The Biden administration is continuing its campaign to push more funding from the Infrastructure Investment and Jobs Act (IIJA) into the hands of state and local officials who can then move them closer to contract bidding and awards.

Biden’s infrastructure implementation coordinator, former New Orleans Governor Mitch Landrieu, says that of the IIJA’s $1.2-trillion total, federal departments and agencies in the past 110 days have “pushed down about $110 billion to the states.” The legislation was enacted last Nov. 15.

Speaking at a Bipartisan Policy Center virtual forum on March 9, Landrieu said, “So when people ask me: ‘When is this stuff happening? the answer is right now.”

Landrieu added, “This is a massive, life-changing amount of investment, for us to really kickstart how we’re going to rebuild this country and make ourselves strong again.”

He also provided a breakdown of the IIJA’s overall funding, noting that about half of the $1.2-trillion total will flow through the U.S. Dept. of Transportation.

The rest will come through various other departments and agencies, including the Energy, Commerce, Agriculture and Interior Depts. and the Environmental Protection Agency and other agencies.
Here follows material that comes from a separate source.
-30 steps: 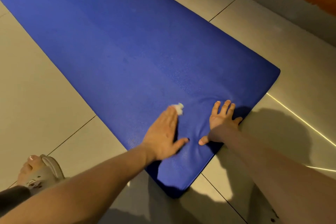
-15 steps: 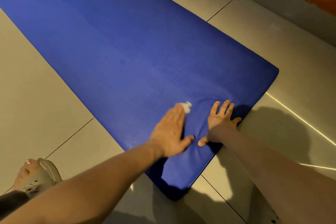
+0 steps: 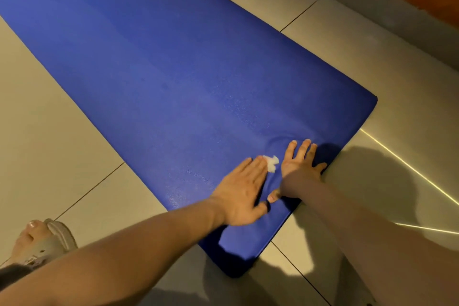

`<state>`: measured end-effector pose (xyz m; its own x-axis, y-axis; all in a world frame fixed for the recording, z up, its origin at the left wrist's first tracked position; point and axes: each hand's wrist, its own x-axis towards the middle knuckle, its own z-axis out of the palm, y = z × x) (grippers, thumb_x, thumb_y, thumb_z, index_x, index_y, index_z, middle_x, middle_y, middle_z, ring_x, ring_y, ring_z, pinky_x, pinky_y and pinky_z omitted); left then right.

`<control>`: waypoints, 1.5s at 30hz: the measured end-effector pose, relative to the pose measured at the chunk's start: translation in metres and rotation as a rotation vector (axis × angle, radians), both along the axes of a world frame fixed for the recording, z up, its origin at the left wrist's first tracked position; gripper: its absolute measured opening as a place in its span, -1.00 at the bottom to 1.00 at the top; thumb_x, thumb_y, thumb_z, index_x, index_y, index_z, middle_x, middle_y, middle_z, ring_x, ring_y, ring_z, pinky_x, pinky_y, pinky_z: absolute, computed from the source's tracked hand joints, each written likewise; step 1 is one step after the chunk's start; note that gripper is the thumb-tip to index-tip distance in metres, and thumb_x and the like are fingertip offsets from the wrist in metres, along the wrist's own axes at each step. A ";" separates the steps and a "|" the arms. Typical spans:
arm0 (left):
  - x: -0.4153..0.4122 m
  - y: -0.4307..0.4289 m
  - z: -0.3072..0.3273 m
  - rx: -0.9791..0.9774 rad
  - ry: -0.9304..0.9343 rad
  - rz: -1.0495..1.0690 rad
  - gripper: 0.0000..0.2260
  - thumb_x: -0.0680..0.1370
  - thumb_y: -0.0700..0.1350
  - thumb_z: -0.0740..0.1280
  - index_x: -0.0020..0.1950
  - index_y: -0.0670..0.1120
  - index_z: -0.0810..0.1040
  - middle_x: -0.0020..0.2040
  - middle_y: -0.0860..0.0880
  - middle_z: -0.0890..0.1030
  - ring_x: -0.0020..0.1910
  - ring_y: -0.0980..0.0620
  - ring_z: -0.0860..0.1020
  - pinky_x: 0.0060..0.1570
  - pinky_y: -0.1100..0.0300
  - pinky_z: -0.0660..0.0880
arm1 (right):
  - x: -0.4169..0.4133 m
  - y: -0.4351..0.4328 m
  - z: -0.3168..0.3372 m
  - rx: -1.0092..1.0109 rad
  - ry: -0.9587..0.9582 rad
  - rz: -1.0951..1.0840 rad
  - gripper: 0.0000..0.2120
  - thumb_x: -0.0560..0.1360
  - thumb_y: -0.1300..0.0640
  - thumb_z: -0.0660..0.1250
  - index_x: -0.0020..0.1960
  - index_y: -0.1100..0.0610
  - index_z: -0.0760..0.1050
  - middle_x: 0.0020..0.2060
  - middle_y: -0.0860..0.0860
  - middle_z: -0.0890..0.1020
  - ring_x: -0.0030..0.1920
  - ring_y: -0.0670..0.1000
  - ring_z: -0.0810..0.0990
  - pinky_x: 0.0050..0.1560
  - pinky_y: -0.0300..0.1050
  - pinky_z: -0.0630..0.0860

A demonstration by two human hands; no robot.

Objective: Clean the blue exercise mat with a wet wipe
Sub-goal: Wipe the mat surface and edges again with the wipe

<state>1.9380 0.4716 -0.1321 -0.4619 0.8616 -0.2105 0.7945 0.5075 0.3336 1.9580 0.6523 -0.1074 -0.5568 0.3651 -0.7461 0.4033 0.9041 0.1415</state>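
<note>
Left hand [image 3: 241, 189] presses wet wipe [image 3: 272, 163] onto blue mat [image 3: 173, 69] beside right hand [image 3: 298, 166].

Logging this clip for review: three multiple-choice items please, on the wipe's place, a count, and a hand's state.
1. Where is the wipe? A) on the mat, under the fingertips of the left hand B) at the mat's far end C) hanging in the air
2. How many hands touch the mat? A) none B) one C) two
3. How is the right hand? A) a fist B) flat, fingers spread C) lifted off the mat
Answers: 1 A, white peeks out past the left fingers; 2 C, both palms lie on the blue; 3 B, its fingers lie straight and apart.
</note>
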 end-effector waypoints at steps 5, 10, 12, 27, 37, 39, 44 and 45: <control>-0.031 -0.011 0.001 -0.199 0.227 -0.103 -0.28 0.61 0.18 -0.03 0.65 -0.24 0.04 0.66 -0.20 0.04 0.66 -0.14 -0.09 0.61 -0.09 -0.20 | 0.000 0.002 0.001 -0.013 -0.011 -0.009 0.62 0.10 -0.45 0.57 0.52 0.28 -0.54 0.48 0.40 -0.44 0.53 0.45 -0.34 0.43 0.54 0.08; -0.061 -0.001 0.011 -0.237 0.147 0.323 -0.18 0.58 0.28 -0.07 0.65 -0.26 0.02 0.67 -0.19 0.03 0.66 -0.15 -0.07 0.61 -0.08 -0.19 | 0.001 0.002 0.000 -0.004 -0.008 -0.005 0.63 0.08 -0.47 0.57 0.52 0.28 -0.53 0.49 0.40 -0.42 0.53 0.46 -0.34 0.43 0.55 0.08; -0.038 0.013 0.011 -0.087 0.055 0.249 -0.18 0.58 0.28 0.05 0.65 -0.26 0.05 0.67 -0.16 0.03 0.65 -0.15 -0.03 0.61 -0.07 -0.10 | -0.001 0.000 -0.003 -0.001 -0.007 -0.012 0.63 0.09 -0.45 0.58 0.52 0.28 -0.53 0.49 0.39 -0.42 0.53 0.45 -0.34 0.42 0.55 0.09; -0.027 0.013 0.011 -0.075 0.074 -0.034 -0.21 0.52 0.14 0.08 0.66 -0.25 0.03 0.67 -0.18 0.02 0.65 -0.10 -0.09 0.61 -0.03 -0.19 | -0.002 0.000 -0.003 -0.017 -0.018 -0.038 0.64 0.08 -0.43 0.59 0.51 0.29 -0.55 0.48 0.40 -0.45 0.52 0.46 -0.36 0.42 0.55 0.09; -0.112 0.008 0.010 -0.131 0.100 0.352 -0.18 0.55 0.26 0.07 0.63 -0.29 0.08 0.64 -0.21 0.10 0.62 -0.20 0.07 0.59 0.02 -0.13 | -0.002 0.001 -0.004 -0.023 -0.015 -0.030 0.64 0.09 -0.43 0.59 0.50 0.31 -0.55 0.47 0.41 -0.44 0.52 0.47 -0.35 0.42 0.57 0.07; -0.067 0.015 0.012 0.005 0.023 0.187 -0.18 0.52 0.20 0.19 0.63 -0.26 0.11 0.65 -0.18 0.11 0.62 -0.17 0.08 0.56 0.20 -0.23 | -0.004 0.000 -0.005 -0.027 -0.028 -0.045 0.64 0.08 -0.43 0.59 0.50 0.31 -0.56 0.47 0.41 -0.46 0.51 0.48 -0.36 0.42 0.57 0.07; -0.063 0.012 0.004 -0.153 0.191 -0.112 -0.21 0.60 0.24 0.06 0.67 -0.20 -0.04 0.68 -0.16 -0.01 0.66 -0.11 -0.08 0.60 -0.13 -0.13 | -0.007 -0.002 -0.002 -0.018 -0.035 -0.048 0.65 0.07 -0.44 0.59 0.49 0.31 -0.56 0.47 0.41 -0.45 0.52 0.47 -0.36 0.42 0.57 0.08; -0.082 0.008 0.004 -0.147 0.196 0.007 -0.19 0.58 0.29 0.06 0.68 -0.16 -0.02 0.67 -0.12 0.05 0.65 -0.11 -0.02 0.58 -0.17 -0.09 | -0.007 -0.002 -0.001 -0.015 -0.032 -0.043 0.65 0.07 -0.44 0.59 0.49 0.31 -0.55 0.47 0.42 -0.45 0.52 0.47 -0.35 0.42 0.57 0.08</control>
<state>1.8562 0.4794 -0.1283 -0.5118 0.8251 -0.2392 0.8332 0.5446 0.0959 1.9513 0.6505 -0.1087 -0.5164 0.3771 -0.7688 0.4373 0.8881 0.1419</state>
He said that there are 375 programs in the mammoth $1.2-trillion legislation, “and 125 of them are brand new.”

The funding that has rolled out the earliest is the 55% to 65% of the total that has been or will be parceled out according to formulas. That means that “it’s gone to the governors through pipelines that have already been previously established in traditional funding sources,” Landrieu says.

Formula funding examples include highway aid from DOT's Federal Highway Administration.

The other 35% to 45% of the IIJA's total will be distributed through grants for which states and localities will compete. Those programs’ funds will take longer to be awarded.

As federal agencies allocate IIJA funding, Landrieu noted, “We have to make sure that these dollars are used to make sure that we see people that have been left behind brought into the economy in a real and thoughtful way.”

He added, “So every one of these programs ought to have an equity lens on it.”

Other priorities include ensuring that projects use U.S.-made materials and components, and stimulating “high-paying jobs— preferably, from [Biden’s] perspective, union jobs.”

Projects should be built to make them resilient and sustainable, he said.

Samantha Silverberg, the White House’s deputy infrastructure chief, told meeting attendees that 90% of the funds from the new law “will be delivered by non-federal partners,” including states, cities, port authorities, transit agencies, nonprofits and other entities.

She also said that the administration has asked each state to name an infrastructure coordinator and notes that about 26 states have done so thus far.

Those officials can coordinate efforts amount various agencies within their respective states. “We want to see that same kind of integration also at the local level,” Silverberg said.

She said that the administration has published a guidebook to the IIJA and its many programs, on its build.gov webpage.